Section 3 Confidentiality, documents provided
1. All documents provided by the buyer in relation to issuing the order - including in electronic form - such as calculations, drawings, images, brochures, catalogues, templates, samples and other similar documents etc. remain, unless otherwise agreed, our property; copyrights remain in place in all cases. These documents may not be made accessible to third parties unless we issue explicit written permission to the buyer on this.

The documents provided by us must be destroyed or returned to us without delay by the buyer at our request as soon as all rights and duties from or in connection with the contract have been met or it is clear that no contract will be established (offer stage). Any files created and all copies are to be deleted from all data media or physically destroyed.
2. The buyer is obliged to treat all non-public technical or commercial information of which it becomes aware during the business relationship in confidence and not make it accessible to any third party without our prior written consent. The buyer will impose this restriction on its suppliers.
3. If it is agreed in the individual contract that the buyer will provide us with documents, work instructions, drawings or other information (hereinafter referred to as the “document”) and materials, it will do so free of charge to us, properly, in good time and free from the rights of third parties. If the buyer infringes these obligations in full or in part it is liable for all of the damages arising from the infringement or is obliged to indemnify us in full for claims by third parties. The buyer therefore bears the sole risk for the correctness, suitability, agreement with contractual requirements etc. for the documents and materials it provides.

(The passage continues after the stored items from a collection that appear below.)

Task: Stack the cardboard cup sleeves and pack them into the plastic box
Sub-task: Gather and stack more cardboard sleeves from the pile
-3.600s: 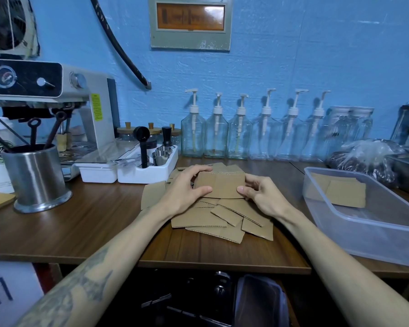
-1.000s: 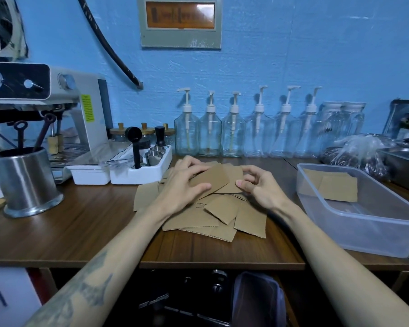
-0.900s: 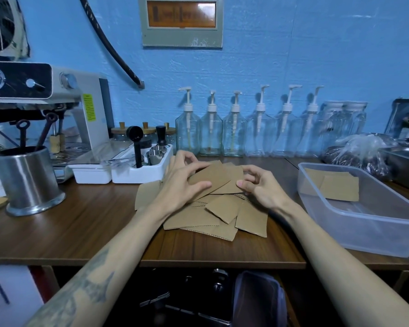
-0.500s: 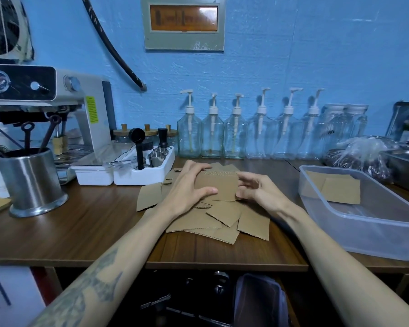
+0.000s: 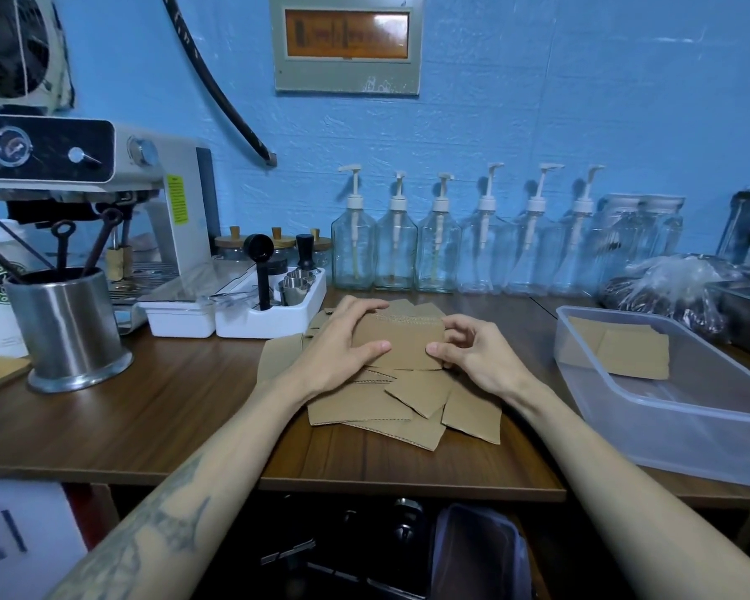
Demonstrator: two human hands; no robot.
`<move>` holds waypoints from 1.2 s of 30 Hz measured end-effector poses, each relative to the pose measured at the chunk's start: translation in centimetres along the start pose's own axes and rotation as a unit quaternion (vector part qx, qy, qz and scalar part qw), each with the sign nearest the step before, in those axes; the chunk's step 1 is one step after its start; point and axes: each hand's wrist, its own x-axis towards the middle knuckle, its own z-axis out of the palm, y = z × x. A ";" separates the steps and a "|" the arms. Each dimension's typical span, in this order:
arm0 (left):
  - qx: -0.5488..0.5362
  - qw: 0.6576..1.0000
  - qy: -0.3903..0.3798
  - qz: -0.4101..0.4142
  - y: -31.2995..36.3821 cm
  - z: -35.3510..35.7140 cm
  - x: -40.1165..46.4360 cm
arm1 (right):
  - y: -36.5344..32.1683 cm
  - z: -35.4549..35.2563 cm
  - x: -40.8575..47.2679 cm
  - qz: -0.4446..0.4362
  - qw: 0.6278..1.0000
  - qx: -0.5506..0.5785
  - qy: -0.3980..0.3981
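Observation:
A loose pile of flat brown cardboard sleeves [image 5: 390,404] lies on the wooden table in front of me. On top of it I hold a small squared stack of sleeves [image 5: 403,339] between both hands. My left hand [image 5: 343,344] grips the stack's left side, fingers over its far edge and thumb on its near edge. My right hand [image 5: 473,352] pinches its right end with curled fingers. The clear plastic box [image 5: 685,430] stands to the right, holding a few sleeves [image 5: 624,352] at its far end.
A white tray with tools [image 5: 273,313] sits just behind the pile, with a row of glass pump bottles [image 5: 442,249] along the blue wall. A steel utensil cup [image 5: 68,331] and espresso machine [image 5: 105,192] stand at the left. Bagged goods [image 5: 667,288] lie behind the box.
The tilted top sleeve has been turned square and lined up with the ones under it. Both hands have closed in on the ends of the small stack.

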 end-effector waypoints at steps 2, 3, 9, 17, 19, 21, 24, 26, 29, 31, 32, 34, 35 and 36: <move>-0.010 1.000 0.003 -0.027 -0.8 -1.4 -0.6 | 0.1 -0.1 0.0 0.000 1.000 -0.002 0.001; -0.010 0.999 0.010 -0.042 -1.5 -2.3 -0.9 | 0.1 -0.1 0.0 0.001 1.000 -0.004 0.004; 0.061 0.987 0.017 -0.146 -5.9 -7.4 -3.2 | 0.1 -0.2 0.0 0.007 1.000 -0.012 0.006; 0.131 0.962 -0.094 -0.221 -6.2 -7.8 -4.1 | 0.3 -0.2 0.0 0.008 1.000 -0.001 0.004; 0.134 0.956 -0.118 -0.233 -6.0 -7.9 -4.3 | 0.4 -0.2 0.1 0.008 1.000 0.003 0.006; 0.143 0.956 -0.123 -0.224 -6.3 -7.9 -4.3 | 0.4 -0.2 0.1 0.009 1.000 -0.002 0.006; 0.130 0.962 -0.101 -0.216 -6.8 -8.1 -4.2 | 0.5 -0.2 0.2 0.011 1.000 -0.002 0.007; 0.070 0.970 -0.072 -0.221 -7.0 -8.3 -4.0 | 0.6 -0.3 0.3 0.010 1.000 -0.001 0.007; -0.077 0.974 -0.001 -0.215 -6.7 -8.6 -3.8 | 0.6 -0.2 0.3 0.012 1.000 0.006 0.008; -0.170 0.961 0.047 -0.214 -6.1 -8.8 -3.7 | 0.5 -0.2 0.2 0.012 1.000 0.006 0.007; -0.201 0.954 0.069 -0.211 -5.6 -8.9 -3.6 | 0.4 -0.2 0.2 0.013 1.000 0.006 0.007; -0.251 0.941 0.112 -0.200 -4.7 -8.8 -3.3 | 0.3 -0.2 0.1 0.012 1.000 0.006 0.008; -0.278 0.930 0.137 -0.196 -4.2 -8.6 -3.0 | 0.3 -0.2 0.1 0.011 1.000 0.006 0.008; -0.310 0.918 0.156 -0.192 -3.6 -8.4 -2.7 | 0.2 -0.2 0.1 0.011 1.000 0.005 0.008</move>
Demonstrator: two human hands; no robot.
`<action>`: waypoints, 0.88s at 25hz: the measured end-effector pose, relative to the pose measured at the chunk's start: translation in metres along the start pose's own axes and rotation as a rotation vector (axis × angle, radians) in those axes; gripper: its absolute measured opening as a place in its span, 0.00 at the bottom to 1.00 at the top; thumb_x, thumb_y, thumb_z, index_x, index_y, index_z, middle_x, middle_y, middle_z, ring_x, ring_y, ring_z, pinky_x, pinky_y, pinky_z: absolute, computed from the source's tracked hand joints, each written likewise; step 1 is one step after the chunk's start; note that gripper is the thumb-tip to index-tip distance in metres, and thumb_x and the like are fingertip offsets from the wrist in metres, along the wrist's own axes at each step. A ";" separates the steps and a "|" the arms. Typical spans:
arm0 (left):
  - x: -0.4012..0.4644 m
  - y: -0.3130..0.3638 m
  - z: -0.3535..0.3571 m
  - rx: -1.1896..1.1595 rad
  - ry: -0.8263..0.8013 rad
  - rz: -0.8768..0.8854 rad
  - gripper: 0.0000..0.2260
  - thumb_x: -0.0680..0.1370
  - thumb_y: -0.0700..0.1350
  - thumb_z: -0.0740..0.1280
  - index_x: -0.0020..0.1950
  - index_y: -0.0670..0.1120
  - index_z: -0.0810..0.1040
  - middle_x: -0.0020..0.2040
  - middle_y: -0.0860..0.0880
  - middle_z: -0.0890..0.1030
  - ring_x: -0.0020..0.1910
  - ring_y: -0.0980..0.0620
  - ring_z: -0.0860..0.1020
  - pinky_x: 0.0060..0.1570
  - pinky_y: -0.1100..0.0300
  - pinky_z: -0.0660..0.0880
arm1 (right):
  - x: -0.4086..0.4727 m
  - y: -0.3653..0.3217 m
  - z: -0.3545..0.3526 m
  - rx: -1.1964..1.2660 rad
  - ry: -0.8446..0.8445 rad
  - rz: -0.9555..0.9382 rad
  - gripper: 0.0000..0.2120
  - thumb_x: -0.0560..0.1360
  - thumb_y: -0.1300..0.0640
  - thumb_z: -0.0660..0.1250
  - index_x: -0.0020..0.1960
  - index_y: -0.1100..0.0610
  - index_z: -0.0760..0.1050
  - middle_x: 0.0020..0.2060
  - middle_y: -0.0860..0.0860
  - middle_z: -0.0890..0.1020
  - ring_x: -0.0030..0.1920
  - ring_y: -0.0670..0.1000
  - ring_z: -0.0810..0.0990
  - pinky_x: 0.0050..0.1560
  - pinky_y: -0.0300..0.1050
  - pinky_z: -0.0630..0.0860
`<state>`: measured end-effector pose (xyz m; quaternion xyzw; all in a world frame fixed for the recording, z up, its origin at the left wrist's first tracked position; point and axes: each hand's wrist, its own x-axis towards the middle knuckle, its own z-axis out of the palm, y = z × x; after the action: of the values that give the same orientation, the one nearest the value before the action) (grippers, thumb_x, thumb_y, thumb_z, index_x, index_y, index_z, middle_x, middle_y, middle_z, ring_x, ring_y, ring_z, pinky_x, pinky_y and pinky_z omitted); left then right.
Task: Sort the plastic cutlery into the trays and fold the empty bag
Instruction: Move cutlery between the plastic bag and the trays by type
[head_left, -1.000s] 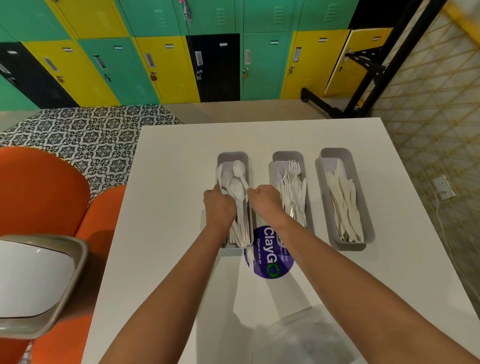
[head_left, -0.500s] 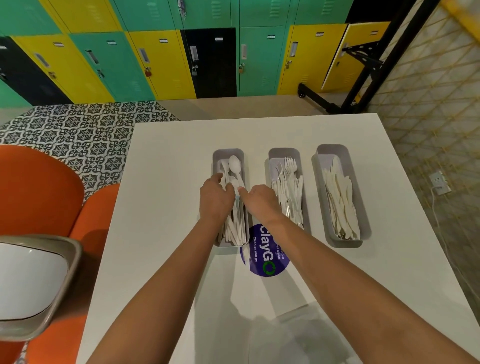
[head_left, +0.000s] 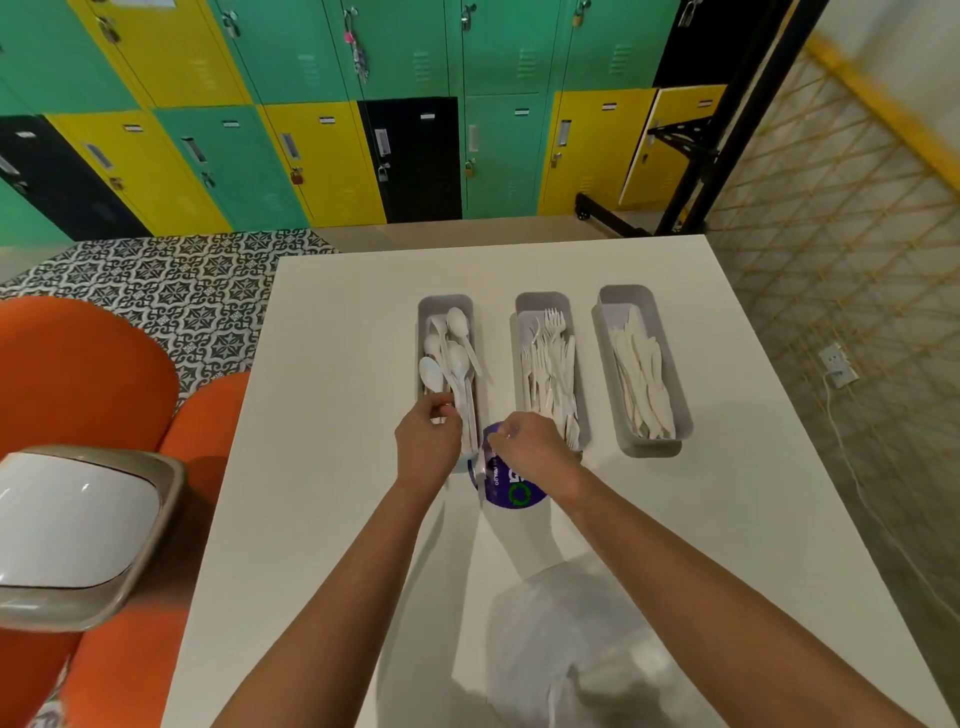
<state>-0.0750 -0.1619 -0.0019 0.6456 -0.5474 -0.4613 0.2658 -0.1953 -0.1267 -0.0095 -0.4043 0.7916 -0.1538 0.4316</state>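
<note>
Three grey trays stand side by side on the white table (head_left: 332, 467). The left tray (head_left: 445, 302) holds white spoons (head_left: 451, 358), the middle tray (head_left: 541, 301) holds forks (head_left: 551, 374), and the right tray (head_left: 626, 293) holds knives (head_left: 644, 387). My left hand (head_left: 428, 444) is at the near end of the left tray, its fingertips pinched on the spoon handles. My right hand (head_left: 532, 444) hovers just right of that tray, fingers curled with nothing in them. The clear, crumpled plastic bag (head_left: 571, 649) lies near the table's front edge, between my forearms.
A round purple sticker (head_left: 511, 491) is on the table under my right hand. An orange seat (head_left: 78, 374) and a white-lidded bin (head_left: 72, 525) stand to the left. Coloured lockers (head_left: 311, 156) line the back wall, and a black frame (head_left: 727, 130) stands at the right.
Both hands have drawn back towards me from the middle of the spoon tray to its near end. The spoons now lie uncovered in the tray.
</note>
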 end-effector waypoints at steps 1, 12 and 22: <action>-0.010 -0.002 -0.001 0.001 -0.026 0.001 0.13 0.78 0.40 0.59 0.61 0.42 0.76 0.58 0.44 0.79 0.56 0.46 0.77 0.60 0.54 0.74 | -0.009 0.005 0.001 -0.029 0.004 -0.014 0.09 0.77 0.54 0.61 0.49 0.59 0.76 0.49 0.55 0.79 0.48 0.54 0.77 0.44 0.45 0.75; -0.123 -0.009 0.009 -0.209 -0.384 -0.054 0.07 0.76 0.36 0.62 0.52 0.43 0.76 0.49 0.44 0.79 0.44 0.50 0.78 0.38 0.62 0.76 | -0.108 0.087 -0.020 0.087 0.128 -0.190 0.08 0.75 0.58 0.64 0.54 0.55 0.74 0.38 0.48 0.74 0.33 0.45 0.72 0.34 0.36 0.69; -0.201 -0.058 0.064 0.472 -0.813 0.244 0.14 0.74 0.32 0.58 0.52 0.40 0.82 0.50 0.46 0.82 0.44 0.52 0.78 0.48 0.63 0.72 | -0.158 0.205 0.005 -0.033 0.237 -0.241 0.02 0.74 0.60 0.66 0.42 0.55 0.77 0.39 0.50 0.78 0.41 0.49 0.75 0.47 0.43 0.71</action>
<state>-0.0996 0.0549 -0.0177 0.3869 -0.7684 -0.5049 -0.0712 -0.2476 0.1240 -0.0454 -0.4822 0.7853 -0.2381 0.3068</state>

Section 4 Prices and payment
1. If nothing further has been agreed in writing, our prices are EXW (INCOTERMS 2020) plus any value added tax to be incurred and exclude lading, packaging, freight, insurance or other subsidiary services. Prices stated in catalogues, brochures or price lists simply provide information and in all cases only state the pricing when they were issued. We will inform the buyer of the prices and conditions currently applicable on request.
2. The purchase price must be paid within 10 days of delivery such that the amount is available to us on the date that it is due. Payments must be made by bank transfer; cash is not accepted. If in default, interest and a flat-rate charge is incurred as permitted by law (currently 9% above the relevant base rate p.a. plus €40.00). The assertion of higher default claims is reserved. If the buyer is in default of significant payments or there are grounds to justify doubt in the buyer’s ability to pay, we are entitled to request appropriate collateral for the payments still outstanding, e.g. in the form of a bank guarantee. If the buyer does not provide collateral within the period set for this, we are permitted
after prior notification to stop our deliveries and services and/or terminate the contract.
3. The purchase price must be paid exclusively to the account stated by us in the order confirmation. The deduction of discounts is only permissible by special written agreement.
4. We reserve the right to make price changes due to material changes to salaries, materials and sales costs for deliveries that have not yet taken place. Delivery delays for which we are not responsible also permit us to modify the prices and delivery periods as well as to provide modified or additional deliveries and services.
5. The buyer is only permitted to offset against claims that are undisputed or legally binding. The buyer is only permitted to exercise a retention right if the counterclaim is based on the same contractual relationship.